Admittedly, I instantly picture an outdated, authoritarian stereotype shaped largely by 80s and 90s pop culture–think Richard Vernon in The Breakfast Club, Gerald Strickland in Back to the Future, or Richard Belding in Saved by the Bell.
But those images couldn’t be more wrong. In today’s changing education environment, the role of the building principal as lead administrator and chief disciplinarian has given way to something much more nuanced–and much more vital to student success.
As columnist David Brooks recently wrote in The New York Times, the most important charge for today’s principals is setting the culture of their school through their behavior and their leadership:
“But the big thing is transforming the role. Principals used to be administrators and middle managers, overseeing budgets, discipline, schedules. The goal was to be strong and decisive. Today’s successful principals are greeting parents and students outside the front door in the morning…In other words, they are high-energy types constantly circulating through the building, offering feedback, setting standards, applying social glue. In some schools, teachers see themselves as martyrs in a hopeless cause. Principals raise expectations and alter norms.”
A ‘relentless’ culture
There’s perhaps no better illustration of a principal raising expectations and changing norms than Hamish Brewer, the New Zealand native, skateboarding, tattooed principal at Fred Lynn Middle School in Prince William County Public Schools in Virginia.
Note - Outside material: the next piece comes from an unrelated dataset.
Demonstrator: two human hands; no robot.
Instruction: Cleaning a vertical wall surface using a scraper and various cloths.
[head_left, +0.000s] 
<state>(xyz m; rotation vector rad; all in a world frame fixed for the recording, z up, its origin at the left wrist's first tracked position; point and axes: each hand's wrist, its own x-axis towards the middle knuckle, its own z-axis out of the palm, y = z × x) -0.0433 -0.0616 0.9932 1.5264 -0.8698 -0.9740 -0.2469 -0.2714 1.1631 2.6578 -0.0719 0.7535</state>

Adhering to the mantra “relentless,” Brewer and his team focus on strengthening student engagement by molding the learning environment around students’ needs, rather than the other way around. Graffiti and painted portraits decorate the walls at Brewer’s elementary schools and school assemblies sometimes look more like dance parties than formal meetings.
This is intentional. It’s all part of Brewer’s aim to transform the culture of his schools.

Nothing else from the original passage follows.